TASK PROMPT: Copy out the entire listing below exactly, but without its pictures.

DATA FOR THIS TASK:
——————
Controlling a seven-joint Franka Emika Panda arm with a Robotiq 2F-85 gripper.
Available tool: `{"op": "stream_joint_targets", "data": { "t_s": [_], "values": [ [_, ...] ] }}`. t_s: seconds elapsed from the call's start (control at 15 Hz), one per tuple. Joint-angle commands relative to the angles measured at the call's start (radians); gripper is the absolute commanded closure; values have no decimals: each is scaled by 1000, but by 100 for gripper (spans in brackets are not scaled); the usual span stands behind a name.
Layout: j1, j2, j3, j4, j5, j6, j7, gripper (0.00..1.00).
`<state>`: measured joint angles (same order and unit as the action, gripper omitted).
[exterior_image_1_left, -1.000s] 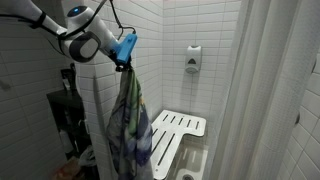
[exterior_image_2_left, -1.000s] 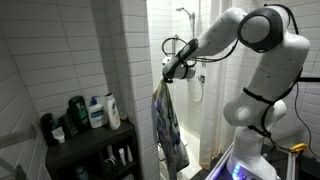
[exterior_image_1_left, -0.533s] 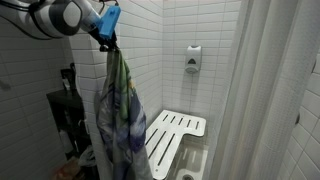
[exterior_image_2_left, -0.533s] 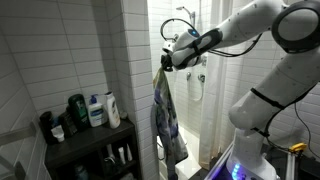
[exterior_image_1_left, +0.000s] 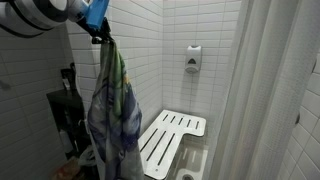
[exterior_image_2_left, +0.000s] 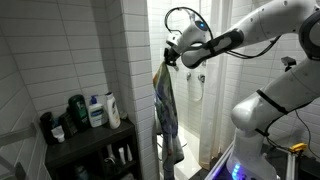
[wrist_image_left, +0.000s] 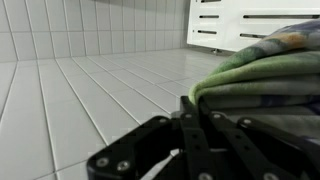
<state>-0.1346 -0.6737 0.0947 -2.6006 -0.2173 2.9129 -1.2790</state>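
Observation:
A multicoloured green, blue and purple cloth (exterior_image_1_left: 113, 110) hangs in long folds from my gripper (exterior_image_1_left: 100, 36), which is shut on its top edge. In an exterior view the cloth (exterior_image_2_left: 166, 115) dangles beside the white tiled wall corner, held high by the gripper (exterior_image_2_left: 166, 60). The wrist view shows the black fingers (wrist_image_left: 190, 115) pinched together on a bunched green fold of the cloth (wrist_image_left: 260, 75), with white tiles behind.
A white slatted fold-down shower seat (exterior_image_1_left: 172, 135) stands low against the tiled wall, with a soap dispenser (exterior_image_1_left: 193, 58) above it. A white curtain (exterior_image_1_left: 275, 100) hangs nearby. A shelf with several bottles (exterior_image_2_left: 90, 112) sits outside the stall.
My gripper has risen and moved toward the wall corner, carrying the cloth up with it. The cloth now hangs higher and closer to the tiled edge.

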Motion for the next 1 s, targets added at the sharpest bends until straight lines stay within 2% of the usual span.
{"op": "stream_joint_targets", "data": {
  "t_s": [0.0,0.2,0.47,0.6,0.67,0.93],
  "values": [
    [66,-81,-63,-9,-70,-59,40,98],
    [135,-159,-107,-3,-80,-175,12,98],
    [169,-255,-139,41,-78,-472,-12,98],
    [159,-293,-140,70,-29,-651,-59,98],
    [184,-308,-160,89,-58,-733,-44,98],
    [235,-346,-184,142,-37,-932,-66,98]
  ]
}}
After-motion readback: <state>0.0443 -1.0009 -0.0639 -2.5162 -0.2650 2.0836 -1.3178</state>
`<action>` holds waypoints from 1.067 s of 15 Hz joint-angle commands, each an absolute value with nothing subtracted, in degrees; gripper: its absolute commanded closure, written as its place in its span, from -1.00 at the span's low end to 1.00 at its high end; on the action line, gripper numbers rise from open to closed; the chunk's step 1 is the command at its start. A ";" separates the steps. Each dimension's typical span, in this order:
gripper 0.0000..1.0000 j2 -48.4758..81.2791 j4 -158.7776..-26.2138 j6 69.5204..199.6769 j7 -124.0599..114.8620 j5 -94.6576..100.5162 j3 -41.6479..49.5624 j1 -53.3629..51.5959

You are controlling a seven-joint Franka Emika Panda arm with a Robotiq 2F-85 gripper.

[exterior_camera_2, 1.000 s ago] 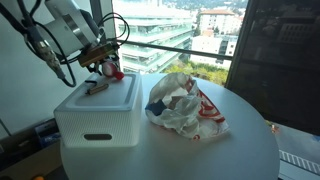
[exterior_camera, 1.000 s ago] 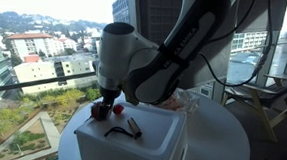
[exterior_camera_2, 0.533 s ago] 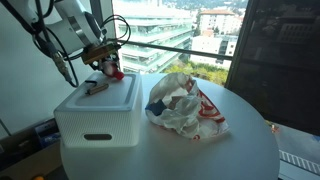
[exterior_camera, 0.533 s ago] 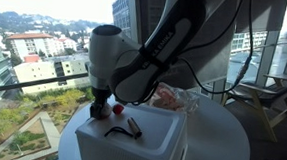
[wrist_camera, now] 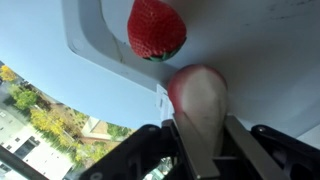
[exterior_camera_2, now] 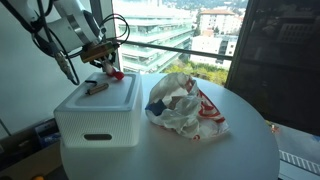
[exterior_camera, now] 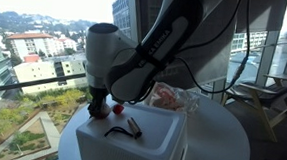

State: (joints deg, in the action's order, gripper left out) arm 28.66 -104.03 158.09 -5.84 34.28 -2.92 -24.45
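Observation:
In the wrist view my gripper is shut on a rounded pink-and-white fruit, with a finger pressed against each side. Just beyond it a red strawberry lies near the edge of a white box. In both exterior views the gripper reaches down onto a corner of the white box, where the red fruits sit.
A black angled tool lies on the box lid. A crumpled white and red plastic bag sits on the round table next to the box. Windows and a railing stand close behind the box.
The jaws went from wide open to shut on the pink fruit. The arm leaned slightly toward the box corner.

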 commanded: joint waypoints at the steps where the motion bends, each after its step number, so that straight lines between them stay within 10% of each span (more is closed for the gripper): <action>1: 0.73 21.67 -110.43 161.32 -13.52 38.48 0.92 -27.60; 16: 0.72 -6.77 -128.70 153.53 -61.67 66.38 19.28 -28.75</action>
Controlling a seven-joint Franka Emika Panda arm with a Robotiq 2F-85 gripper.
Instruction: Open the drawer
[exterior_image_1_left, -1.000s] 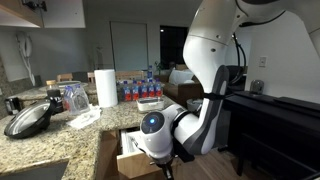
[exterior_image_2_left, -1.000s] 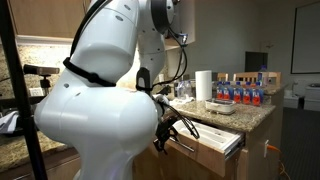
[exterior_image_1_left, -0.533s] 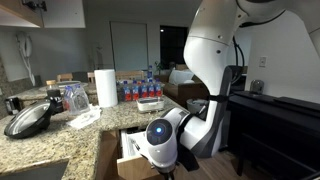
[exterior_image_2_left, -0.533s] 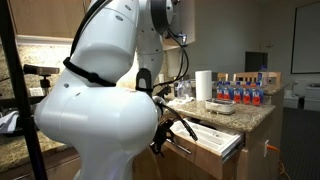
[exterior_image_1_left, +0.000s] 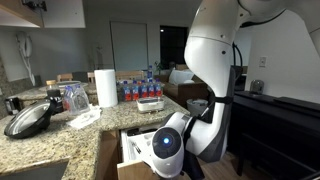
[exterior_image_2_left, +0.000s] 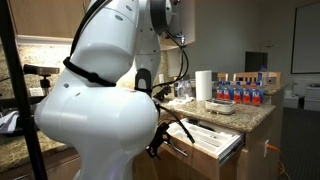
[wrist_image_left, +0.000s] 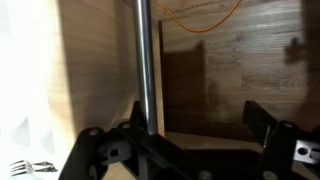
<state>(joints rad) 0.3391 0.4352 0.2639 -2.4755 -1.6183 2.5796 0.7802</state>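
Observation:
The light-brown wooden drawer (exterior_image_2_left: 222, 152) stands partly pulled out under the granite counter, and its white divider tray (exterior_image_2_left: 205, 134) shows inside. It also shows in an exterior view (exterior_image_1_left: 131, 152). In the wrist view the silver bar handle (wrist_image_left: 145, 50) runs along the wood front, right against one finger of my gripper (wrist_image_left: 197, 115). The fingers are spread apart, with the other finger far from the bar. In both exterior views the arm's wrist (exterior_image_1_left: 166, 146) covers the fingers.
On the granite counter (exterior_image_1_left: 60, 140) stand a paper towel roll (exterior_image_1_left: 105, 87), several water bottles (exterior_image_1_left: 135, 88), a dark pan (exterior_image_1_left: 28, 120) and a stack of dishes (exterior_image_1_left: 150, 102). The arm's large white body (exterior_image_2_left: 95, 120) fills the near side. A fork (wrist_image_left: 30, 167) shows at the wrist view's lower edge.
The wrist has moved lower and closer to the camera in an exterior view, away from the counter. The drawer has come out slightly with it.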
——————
REPLY:
Controlling a seven-joint Franka Emika Panda arm with a Robotiq 2F-85 gripper.
Available tool: `{"op": "stream_joint_targets", "data": { "t_s": [_], "values": [ [_, ...] ] }}`. t_s: seconds elapsed from the call's start (control at 15 Hz), one per tuple. Joint-angle commands relative to the angles measured at the call's start (radians); gripper is the absolute commanded closure; values have no decimals: each is scaled by 1000, but by 100 for gripper (spans in brackets are not scaled); the usual span stands behind a name.
Layout: j1, j2, j3, j4, j5, j6, j7, gripper (0.00..1.00).
`<state>`: measured joint angles (same order and unit as the action, gripper omitted).
[exterior_image_1_left, -1.000s] 
[exterior_image_2_left, -1.000s] 
[exterior_image_1_left, -0.533s] 
[exterior_image_2_left, -0.533s] 
[exterior_image_1_left, +0.000s] 
[exterior_image_2_left, +0.000s] 
[wrist_image_left, +0.000s] 
<state>-0.1346 -0.6737 0.0947 -2.6006 -0.2173 2.9129 -1.2790</state>
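Observation:
A multicoloured green, blue and purple cloth (exterior_image_1_left: 113, 110) hangs in long folds from my gripper (exterior_image_1_left: 100, 36), which is shut on its top edge. In an exterior view the cloth (exterior_image_2_left: 166, 115) dangles beside the white tiled wall corner, held high by the gripper (exterior_image_2_left: 166, 60). The wrist view shows the black fingers (wrist_image_left: 190, 115) pinched together on a bunched green fold of the cloth (wrist_image_left: 260, 75), with white tiles behind.
A white slatted fold-down shower seat (exterior_image_1_left: 172, 135) stands low against the tiled wall, with a soap dispenser (exterior_image_1_left: 193, 58) above it. A white curtain (exterior_image_1_left: 275, 100) hangs nearby. A shelf with several bottles (exterior_image_2_left: 90, 112) sits outside the stall.
My gripper has risen and moved toward the wall corner, carrying the cloth up with it. The cloth now hangs higher and closer to the tiled edge.
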
Motion for the next 1 s, targets added at the sharpest bends until straight lines stay within 2% of the usual span.
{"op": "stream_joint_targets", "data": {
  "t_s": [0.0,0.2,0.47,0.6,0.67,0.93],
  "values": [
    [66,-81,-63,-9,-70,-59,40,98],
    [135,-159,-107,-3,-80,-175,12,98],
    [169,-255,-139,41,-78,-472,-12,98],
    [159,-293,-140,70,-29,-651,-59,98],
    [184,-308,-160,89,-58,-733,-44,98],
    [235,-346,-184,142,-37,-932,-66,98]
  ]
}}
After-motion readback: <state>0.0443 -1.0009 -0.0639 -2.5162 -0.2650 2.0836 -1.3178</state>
`<action>` holds waypoints from 1.067 s of 15 Hz joint-angle commands, each an absolute value with nothing subtracted, in degrees; gripper: its absolute commanded closure, written as its place in its span, from -1.00 at the span's low end to 1.00 at its high end; on the action line, gripper numbers rise from open to closed; the chunk's step 1 is the command at its start. A ";" separates the steps. Each dimension's typical span, in this order:
gripper 0.0000..1.0000 j2 -48.4758..81.2791 j4 -158.7776..-26.2138 j6 69.5204..199.6769 j7 -124.0599..114.8620 j5 -94.6576..100.5162 j3 -41.6479..49.5624 j1 -53.3629..51.5959

You are controlling a seven-joint Franka Emika Panda arm with a Robotiq 2F-85 gripper.

[exterior_camera_2, 1.000 s ago] 
[exterior_camera, 1.000 s ago] 
[exterior_camera_2, 0.533 s ago] 
[exterior_camera, 0.533 s ago] 
[wrist_camera, now] 
[exterior_camera_2, now] 
[exterior_camera, now] 

State: (joints deg, in the action's order, gripper left out) arm 28.66 -104.03 158.09 -5.84 34.28 -2.92 -24.45
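Observation:
In the wrist view my gripper is shut on a rounded pink-and-white fruit, with a finger pressed against each side. Just beyond it a red strawberry lies near the edge of a white box. In both exterior views the gripper reaches down onto a corner of the white box, where the red fruits sit.
A black angled tool lies on the box lid. A crumpled white and red plastic bag sits on the round table next to the box. Windows and a railing stand close behind the box.
The jaws went from wide open to shut on the pink fruit. The arm leaned slightly toward the box corner.
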
 commanded: joint waypoints at the steps where the motion bends, each after its step number, so that straight lines between them stay within 10% of each span (more is closed for the gripper): <action>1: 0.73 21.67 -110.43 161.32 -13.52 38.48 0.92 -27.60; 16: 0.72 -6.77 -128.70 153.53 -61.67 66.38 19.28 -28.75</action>
Controlling a seven-joint Franka Emika Panda arm with a Robotiq 2F-85 gripper.
Instruction: Open the drawer
[exterior_image_1_left, -1.000s] 
[exterior_image_2_left, -1.000s] 
[exterior_image_1_left, -0.533s] 
[exterior_image_2_left, -0.533s] 
[exterior_image_1_left, +0.000s] 
[exterior_image_2_left, +0.000s] 
[wrist_image_left, +0.000s] 
<state>(joints rad) 0.3391 0.4352 0.2639 -2.4755 -1.6183 2.5796 0.7802</state>
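Observation:
The light-brown wooden drawer (exterior_image_2_left: 222, 152) stands partly pulled out under the granite counter, and its white divider tray (exterior_image_2_left: 205, 134) shows inside. It also shows in an exterior view (exterior_image_1_left: 131, 152). In the wrist view the silver bar handle (wrist_image_left: 145, 50) runs along the wood front, right against one finger of my gripper (wrist_image_left: 197, 115). The fingers are spread apart, with the other finger far from the bar. In both exterior views the arm's wrist (exterior_image_1_left: 166, 146) covers the fingers.
On the granite counter (exterior_image_1_left: 60, 140) stand a paper towel roll (exterior_image_1_left: 105, 87), several water bottles (exterior_image_1_left: 135, 88), a dark pan (exterior_image_1_left: 28, 120) and a stack of dishes (exterior_image_1_left: 150, 102). The arm's large white body (exterior_image_2_left: 95, 120) fills the near side. A fork (wrist_image_left: 30, 167) shows at the wrist view's lower edge.
The wrist has moved lower and closer to the camera in an exterior view, away from the counter. The drawer has come out slightly with it.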

There is nothing more to this exercise.